Work on what matters

I’ve made many mistakes in my short professional career. Some big, some small, and many others (known and unknown) that I still make today.

One of the biggest mistakes I’ve made (and seen) is wasting time on things that don’t matter.

It’s so easy to do.

You could spend hours (and days) finding the perfect business cards, over-designing a logo, hiring legal and accounting firms, going to networking events, perfecting your social profiles, writing up a business plan, opening bank accounts, etc, etc.

All of this feels like work. It gives you something tangible and allows you to tell people that you’re the founder of a business. After all, you have a business card and website that says so!

But beyond the bare essentials, none of this matters. It’s merely unimportant busywork that gives you a sense of accomplishment.

What does matter is building a small (often rough) product that you can test with potential users. Charging for something. Experimenting with distribution channels. Iterating based on user feedback. Making hypotheses, testing them, and committing to experiment and change things when the (often negative) results come in.

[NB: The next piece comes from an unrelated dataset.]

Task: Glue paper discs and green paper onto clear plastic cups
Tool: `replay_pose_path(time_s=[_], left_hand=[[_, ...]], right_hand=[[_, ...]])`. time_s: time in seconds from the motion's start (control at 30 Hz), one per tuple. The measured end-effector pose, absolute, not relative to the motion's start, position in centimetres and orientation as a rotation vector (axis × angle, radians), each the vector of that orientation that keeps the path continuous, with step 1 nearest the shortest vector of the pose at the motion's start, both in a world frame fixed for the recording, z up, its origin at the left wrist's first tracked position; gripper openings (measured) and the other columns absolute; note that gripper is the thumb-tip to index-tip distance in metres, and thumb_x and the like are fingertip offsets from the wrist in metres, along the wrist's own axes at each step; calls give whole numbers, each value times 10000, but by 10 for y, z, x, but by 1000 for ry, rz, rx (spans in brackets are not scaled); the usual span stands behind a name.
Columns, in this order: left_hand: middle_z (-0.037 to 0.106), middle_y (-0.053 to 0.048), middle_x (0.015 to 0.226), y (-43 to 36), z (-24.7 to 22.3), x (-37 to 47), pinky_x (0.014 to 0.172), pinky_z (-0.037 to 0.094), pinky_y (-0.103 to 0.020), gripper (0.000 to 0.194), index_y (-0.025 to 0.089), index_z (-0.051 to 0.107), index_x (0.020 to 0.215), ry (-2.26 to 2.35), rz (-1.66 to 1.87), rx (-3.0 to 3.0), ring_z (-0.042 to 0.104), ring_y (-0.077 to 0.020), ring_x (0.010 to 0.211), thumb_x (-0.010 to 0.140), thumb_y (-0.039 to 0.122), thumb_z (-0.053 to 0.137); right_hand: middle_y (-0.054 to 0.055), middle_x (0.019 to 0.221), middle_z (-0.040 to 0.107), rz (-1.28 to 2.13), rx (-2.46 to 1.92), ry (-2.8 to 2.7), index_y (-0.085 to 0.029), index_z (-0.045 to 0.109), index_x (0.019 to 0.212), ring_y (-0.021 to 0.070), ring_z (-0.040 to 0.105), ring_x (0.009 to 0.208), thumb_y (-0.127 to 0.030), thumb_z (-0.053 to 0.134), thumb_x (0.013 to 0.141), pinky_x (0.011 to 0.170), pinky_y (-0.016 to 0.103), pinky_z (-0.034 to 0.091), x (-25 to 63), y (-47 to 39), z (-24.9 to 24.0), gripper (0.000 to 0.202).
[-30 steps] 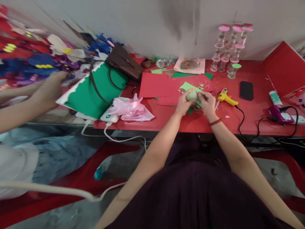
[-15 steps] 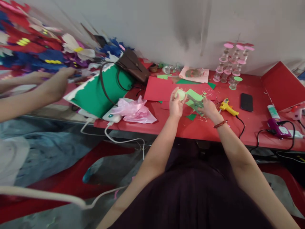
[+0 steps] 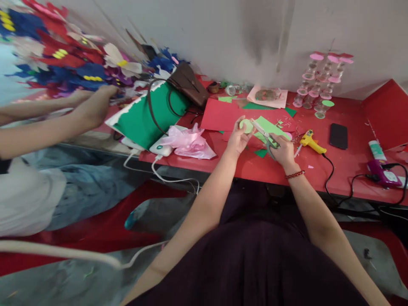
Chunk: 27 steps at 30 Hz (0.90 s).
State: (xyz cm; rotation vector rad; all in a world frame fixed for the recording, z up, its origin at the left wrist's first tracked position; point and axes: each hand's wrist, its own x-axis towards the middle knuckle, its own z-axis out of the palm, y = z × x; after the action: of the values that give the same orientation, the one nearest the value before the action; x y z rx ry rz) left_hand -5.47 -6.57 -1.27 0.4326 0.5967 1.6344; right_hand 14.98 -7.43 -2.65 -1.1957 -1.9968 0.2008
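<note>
Pinched in the fingers of my left hand (image 3: 238, 139) is a small light-green paper disc (image 3: 246, 126), raised over the table. My right hand (image 3: 283, 149) is closed round the handles of a pair of scissors (image 3: 265, 135), whose blades point left and reach the disc's right edge. Whether the blades are fully closed is hard to see. Below them lies light-green paper (image 3: 270, 124) on red sheets (image 3: 219, 114), with thin green cuttings scattered near it. A yellow glue gun (image 3: 313, 143) rests to the right of my right hand.
A pink plastic bag (image 3: 193, 143), white power bank (image 3: 161, 147) and brown handbag (image 3: 188, 84) lie left. A phone (image 3: 338, 136) and stacked clear cups (image 3: 310, 89) with pink discs stand right. Another person's hands (image 3: 94, 106) work at far left, near felt flowers.
The view has shifted left, so things appear further right. The scissors have turned and show more clearly, with their blades at the disc's edge. My left hand still holds the disc.
</note>
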Motion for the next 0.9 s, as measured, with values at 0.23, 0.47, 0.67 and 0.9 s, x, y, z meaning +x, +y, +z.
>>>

What matters is real work. It feels like it, too. It’s the work that’s always uncertain, that’s bound to fail over and over, that’s hard, plain and simple.

I try to avoid giving advice arms-length advice, but if I had to give one piece of advice to my younger self, or another just starting out, it would be this:

Starting something new is an uphill battle. It will be hard. And the beginning is the easiest part of the process. No matter how good you think your idea is, success only comes after years of toiling away in obscurity. You’ll always be short on resources, time, and information. Success requires dropping the ego, a commitment to continual improvement, a dash (or pound) of good luck, and hard work pinpointed on the things that matter.

It’s an easy idea to dismiss. “Just do what matters! But of course! Why didn’t I think of that before!?”

But what this requires is taking a hard look at yourself and not believing your own crap. Having the courage to admit that you’re not god’s gift to {your business}, that many of your ideas will be bad, and that much of the “work” you’ve been doing isn’t work at all.

What matters to your business? What matters the most? Spend your time on that. Ruthlessly focus on it. For this is where real progress hides.

Owner freedom vs employee freedom

What drew me to business was freedom. Freedom from the shackles of employment and freedom to experience all the things that employment denied.

Or so I thought.

I don’t know when the thought “employment = bad, entrepreneur = good” took hold of me, but I clearly wasn’t the only one affected.

One cursory look at the blogosphere and their fantastical titles, with posts glorifying mid-day gym routines and “work” days spent watching Netflix, shows how far this thought has spread.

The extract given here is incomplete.